Well, specific questions/comments about things that WotC people, not TSR people, were made. I would say 'no' in the specific case cited. Beyond that I disagree that TSR ever bought another company with the sole aim of 'killing' it. SPI in those days was a rather prolific wargame publisher. RPGs were its demise, as their 'Universe' RPG really didn't set anyone on fire. I honestly never even read it, but I don't know anyone who did, so I'm pretty sure it landed with a profound 'thud' and was pretty much stillborn. Traditional wargame companies had very little luck with RPGs, tending to produce elaborate complex mechanical games with little attention to tone or overall play experience. RPG people by 1981 weren't wargamers primarily anymore, so SPI put out a dud. Then they published the Dallas RPG, which was equally poor market targeting, as I doubt anyone in the RPG world was a huge Dallas fan, or few at any rate. That was also really more of a 'party game' in a sense, as the roles and characters were limited to a pretty small fixed set. It actually was a pretty innovative RPG in many ways, but it would have been much better done using a fantasy or similar theme and not tied into an expensive but pointless TV IP.

TSR, remember it had roots as a wargame company as well, seemed to want to take over at least some of SPI's product line. I will hand it to Gygax though, the way he shafted them and left them with all the company's debt was at the very least ruthless and tone deaf. It shows that he really could be a jerk, at best.
 

Yup. And this is the context in which Raven's claims make more sense.

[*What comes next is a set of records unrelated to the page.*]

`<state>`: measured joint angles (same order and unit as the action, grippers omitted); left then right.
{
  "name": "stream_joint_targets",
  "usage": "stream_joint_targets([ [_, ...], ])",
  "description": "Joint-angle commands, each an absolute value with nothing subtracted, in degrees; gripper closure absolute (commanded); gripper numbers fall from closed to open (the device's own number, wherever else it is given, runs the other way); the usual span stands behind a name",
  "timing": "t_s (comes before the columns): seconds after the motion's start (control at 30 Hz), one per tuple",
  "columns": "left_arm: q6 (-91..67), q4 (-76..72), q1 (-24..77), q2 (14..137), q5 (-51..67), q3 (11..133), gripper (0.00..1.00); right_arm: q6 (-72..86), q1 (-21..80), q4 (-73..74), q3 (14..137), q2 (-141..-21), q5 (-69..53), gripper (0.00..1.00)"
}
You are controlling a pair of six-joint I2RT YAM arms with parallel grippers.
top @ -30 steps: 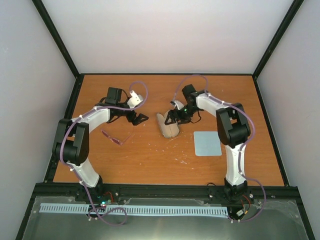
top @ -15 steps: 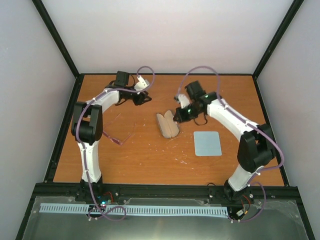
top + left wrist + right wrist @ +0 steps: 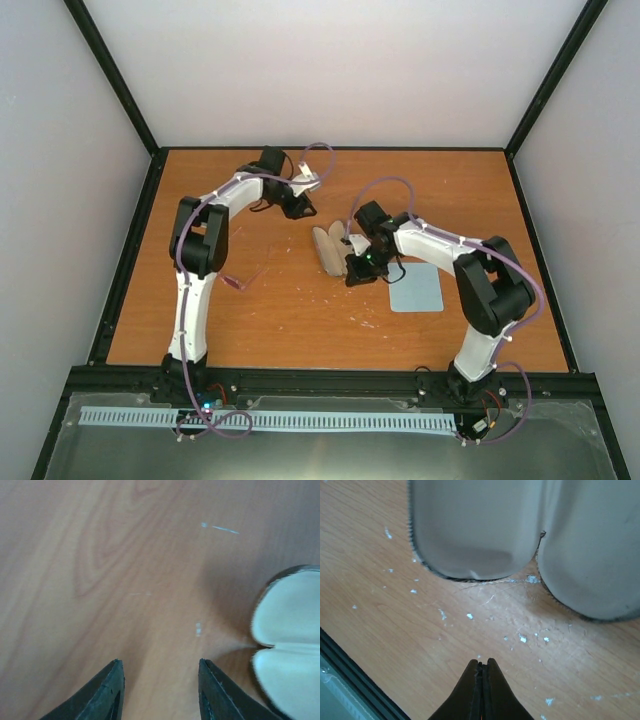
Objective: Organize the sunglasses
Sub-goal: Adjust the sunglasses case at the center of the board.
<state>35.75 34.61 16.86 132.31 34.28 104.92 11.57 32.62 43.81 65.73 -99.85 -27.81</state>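
Note:
The sunglasses [image 3: 236,284], thin and pinkish-red, lie on the table left of centre, partly behind my left arm. The tan case [image 3: 335,250] lies open at mid-table, pale lining up. My left gripper [image 3: 303,210] sits just beyond the case's far end. In the left wrist view that gripper [image 3: 160,667] is open over bare wood, with the case [image 3: 290,630] at the right edge. My right gripper [image 3: 350,275] is at the case's near end. In the right wrist view it [image 3: 483,664] is shut on nothing, both case halves [image 3: 475,525] just ahead.
A flat pale blue cloth [image 3: 415,287] lies right of the case, under my right forearm. Black frame rails [image 3: 330,378] border the wooden table, and white walls stand behind it. Small white specks [image 3: 470,616] dot the wood near the case.
My left arm swung right, away from the sunglasses to the case's far end, and its jaws narrowed. My right gripper shut and moved down to the case's near end.

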Motion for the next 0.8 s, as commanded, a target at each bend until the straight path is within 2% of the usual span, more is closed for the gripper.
stream_joint_targets([
  [0.0, 36.33, 37.21, 18.42, 132.34, 34.12, 103.79, 0.58, 11.17, 32.61, 40.99, 64.95, -103.63, -28.89, 0.97],
  [0.27, 34.55, 36.87, 19.13, 131.87, 34.34, 100.98, 0.58, 10.72, 32.52, 38.44, 65.12, -109.14, -28.32, 0.97],
  [0.77, 31.11, 35.47, 19.89, 127.91, 38.17, 93.03, 0.6, 9.5, 26.09, 39.84, 74.5, -115.68, -14.14, 0.97],
])
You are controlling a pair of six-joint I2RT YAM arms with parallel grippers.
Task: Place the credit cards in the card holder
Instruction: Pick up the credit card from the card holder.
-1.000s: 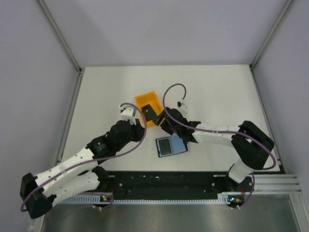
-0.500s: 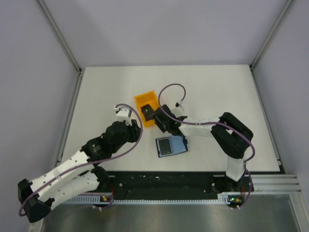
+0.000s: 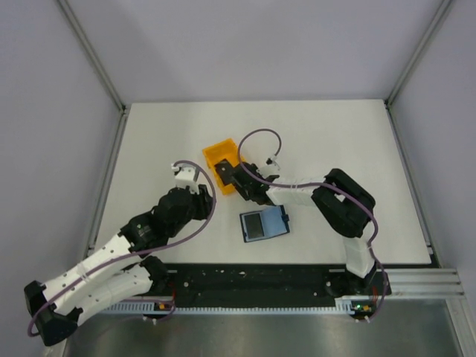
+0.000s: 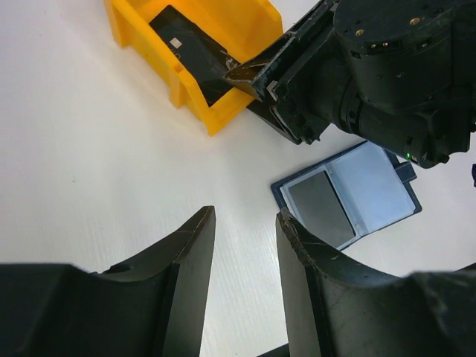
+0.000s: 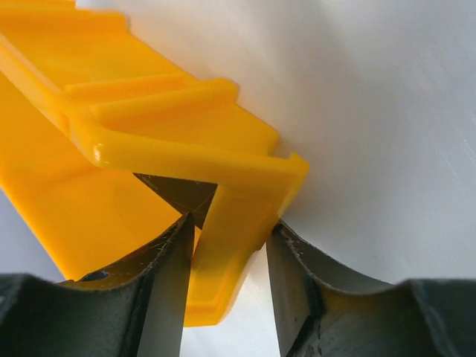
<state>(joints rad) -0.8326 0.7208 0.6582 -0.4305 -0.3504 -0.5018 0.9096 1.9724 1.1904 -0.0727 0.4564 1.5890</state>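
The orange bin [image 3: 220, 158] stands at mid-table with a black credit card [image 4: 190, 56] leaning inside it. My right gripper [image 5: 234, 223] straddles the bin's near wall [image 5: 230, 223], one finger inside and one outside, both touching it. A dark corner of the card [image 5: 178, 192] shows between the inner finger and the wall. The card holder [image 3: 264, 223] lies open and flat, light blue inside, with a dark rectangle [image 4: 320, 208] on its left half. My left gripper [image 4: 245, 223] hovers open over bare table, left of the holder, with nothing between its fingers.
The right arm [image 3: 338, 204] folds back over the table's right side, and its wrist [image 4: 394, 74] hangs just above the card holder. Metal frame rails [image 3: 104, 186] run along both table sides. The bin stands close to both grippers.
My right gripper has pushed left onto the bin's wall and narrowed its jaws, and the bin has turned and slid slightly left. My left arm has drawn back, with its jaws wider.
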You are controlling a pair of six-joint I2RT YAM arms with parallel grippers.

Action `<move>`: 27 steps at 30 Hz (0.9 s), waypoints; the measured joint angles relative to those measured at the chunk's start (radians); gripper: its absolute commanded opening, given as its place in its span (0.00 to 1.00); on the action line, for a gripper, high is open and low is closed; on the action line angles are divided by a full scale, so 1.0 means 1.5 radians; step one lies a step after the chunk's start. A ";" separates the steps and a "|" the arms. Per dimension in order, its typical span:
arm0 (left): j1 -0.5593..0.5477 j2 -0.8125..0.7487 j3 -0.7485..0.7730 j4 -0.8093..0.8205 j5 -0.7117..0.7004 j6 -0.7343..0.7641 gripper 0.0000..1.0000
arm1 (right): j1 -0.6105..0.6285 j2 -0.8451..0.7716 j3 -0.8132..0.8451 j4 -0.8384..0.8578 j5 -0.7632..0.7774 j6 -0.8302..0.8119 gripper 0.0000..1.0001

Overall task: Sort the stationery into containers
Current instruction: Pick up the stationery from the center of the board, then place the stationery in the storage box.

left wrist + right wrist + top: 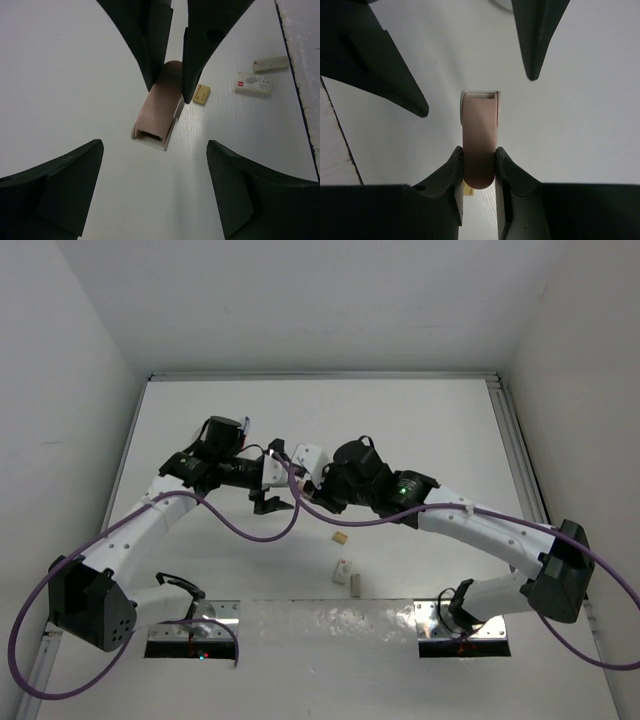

Evidently his first self-printed and locally-distributed with his friends (like your first RPG from the 70s) was around 1980. This new "3rd edition" he's just put out is the ninth version he's put in print, by his account. I've personally owned four. Wiki accounts for the 1991 (Dameon Willich cover) and 1993 (Posada brothers cover) versions, and mentions the 2012 Kickstarter for a reboot, but I bought an earlier edition which he was printing and selling locally (and, it appears, by mail with ads in Dragon Magazine) in either 1990 or early '91, before the DW cover edition came out. I don't know if the versions from the 80s were as complete a game as that one, or if they were more patchwork kit like Arduin. But based on my experience with the system, I'd lean more toward the former.
Oh, I entirely believe that he was publishing stuff, for some possibly loose definition of publish, going all the way back to the early '80s or honestly even earlier. It would be utterly plausible. 100's of people did that in bigger and smaller ways. AG was one of the more prominent, but I've heard tell of some incredible GMs, some guy in Atlanta, another in Chicago who had some sort of 'matrix like' campaign that actually freaked out the players so much it finally imploded because it was spilling over into RL! Mostly they just photocopied stuff for people that played with them, or asked them for material.
So Raven's claims, while hyperbolic and maybe a bit self-deluded, aren't as crazy as they seem at first glance and wiki check.
I mean, I don't think his basic assertion that he was publishing a game is nonsense at all. I think assertions that there was any sort of activity against him, or anything like that, or that someone genuinely conspired against him is a bit different though. I'm open-minded, evidence would convince me. Tall tales are merely that however and probably remain forever within the realm of unverifiable story.
Not to say that cross genre didn't already exist prior to that, but (and I haven't seen it personally to confirm) if his first version had anything like the later editions' mix of fantasy, sci-fi, and superheroes all together all at once back in 1980, then he really did something different than earlier publications like Arduin, Tekumel, or Superhero: 2044, and he did precede Rifts by 10 years or so.
Eh, I just don't think strict genre adherence was so much of a thing back in the early days of RPGs. MA/GW was CLEARLY just someone hacking on D&D to make a campaign with Sci-Fi stuff in it, for example. Clearly those games WERE mixed with D&D, as Expedition to the Barrier Peaks amply demonstrates. I'm not sure you can discount EPT so easily either, it really IS a cross-genre game! A lot of people may have played up the fantasy side of Tekumel, but it has plenty of both! Also, while RIFTS itself dates from about the same period as the actually released 'pro' version of Ryan's game, Kevin was putting out a stream of crazy stuff at Palladium going all the way back to the early days, and it all pretty much tied together into a somewhat mushy 'system'. I admit, pre-RIFTS he didn't publish an 'everything in a blender' explicitly, but I've always seen RIFTS as him just making totally explicit what was ALWAYS a fundamental aspect of his work, that it all was just craziness and you could mush it all together, and were encouraged to do so.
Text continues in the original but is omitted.